There are problems with making the play both an upbeat comedy and a realistic story of desperation, self-exploration and redemption. It may boggle belief that Casey keeps his new career a secret from his wife for so long, or that he would even lie to her at all. But those plot points are beside the point. What makes this play work are its outbursts, not its smooth continuity. There’s a stirring speech about the civil rights legacy of drag. Some of Casey’s most personal confessions come when he’s singing and strumming a guitar. The mix of flashy onstage glamour, frantic backstage dust-ups and domestic strife doesn’t always work, but it’s far better to have done it this way than anything straighter. The pizzazz is important.

Tracy Mills (Jamison Stern, left) schools Casey (Austin Thomas) in the fine art of drag. “The Legend of Georgia McBride” is at TheaterWorks through April 22.

Why there aren’t more plays about drag queens is a mystery. Think of how many there are about rock stars or visual artists or writers. “The Legend of Georgia McBride” is also rare in that it’s a drag-based stage show that’s not an all-out musical, a la “La Cage,” “Priscilla, Queen of the Desert” or “Victor/Victoria.”
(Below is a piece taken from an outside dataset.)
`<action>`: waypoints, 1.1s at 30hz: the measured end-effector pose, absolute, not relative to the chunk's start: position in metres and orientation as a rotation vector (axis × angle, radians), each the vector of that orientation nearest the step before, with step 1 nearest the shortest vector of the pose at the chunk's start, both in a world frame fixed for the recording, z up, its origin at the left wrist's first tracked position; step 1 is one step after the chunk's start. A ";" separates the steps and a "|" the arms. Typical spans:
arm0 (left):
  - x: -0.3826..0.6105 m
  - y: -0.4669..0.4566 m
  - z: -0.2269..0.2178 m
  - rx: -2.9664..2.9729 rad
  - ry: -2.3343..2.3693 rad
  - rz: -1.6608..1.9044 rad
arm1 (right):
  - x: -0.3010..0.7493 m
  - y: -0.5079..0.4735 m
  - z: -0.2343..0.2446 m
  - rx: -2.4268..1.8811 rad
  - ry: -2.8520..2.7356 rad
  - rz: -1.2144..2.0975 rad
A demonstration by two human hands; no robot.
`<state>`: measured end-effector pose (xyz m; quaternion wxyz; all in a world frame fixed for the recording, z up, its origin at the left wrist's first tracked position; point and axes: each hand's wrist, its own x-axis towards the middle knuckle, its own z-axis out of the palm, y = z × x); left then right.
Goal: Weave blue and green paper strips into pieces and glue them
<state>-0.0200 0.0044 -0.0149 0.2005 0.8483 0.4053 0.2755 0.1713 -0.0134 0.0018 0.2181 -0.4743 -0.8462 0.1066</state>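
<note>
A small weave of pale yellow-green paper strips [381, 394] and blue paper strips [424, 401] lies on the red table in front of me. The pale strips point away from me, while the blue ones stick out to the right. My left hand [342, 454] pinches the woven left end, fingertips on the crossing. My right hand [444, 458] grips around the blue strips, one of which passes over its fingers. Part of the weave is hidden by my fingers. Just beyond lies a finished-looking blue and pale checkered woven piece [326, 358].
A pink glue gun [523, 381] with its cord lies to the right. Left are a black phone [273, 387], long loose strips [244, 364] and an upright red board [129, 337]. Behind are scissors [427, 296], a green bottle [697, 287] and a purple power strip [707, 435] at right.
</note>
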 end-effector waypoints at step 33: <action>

As Harvey Fierstein did with “Torch Song Trilogy,” Matthew Lopez finds the drama that happens behind all the distracting flash of fringed skirts and wild wigs. “Georgia McBride” is a fun night out. It’s also about something. It’s dressed to impress.

THE LEGEND OF GEORGIA MCBRIDE runs through April 22 at TheaterWorks, 233 Pearl St., Hartford. Performances are Tuesday through Thursday at 7:30 pm.; Friday and Saturday at 2:30 and 8 p.m.; and Sunday at 2:30 p.m. There is no Saturday matinee on March 17. 860-527-7838 and theaterworkshartford.org.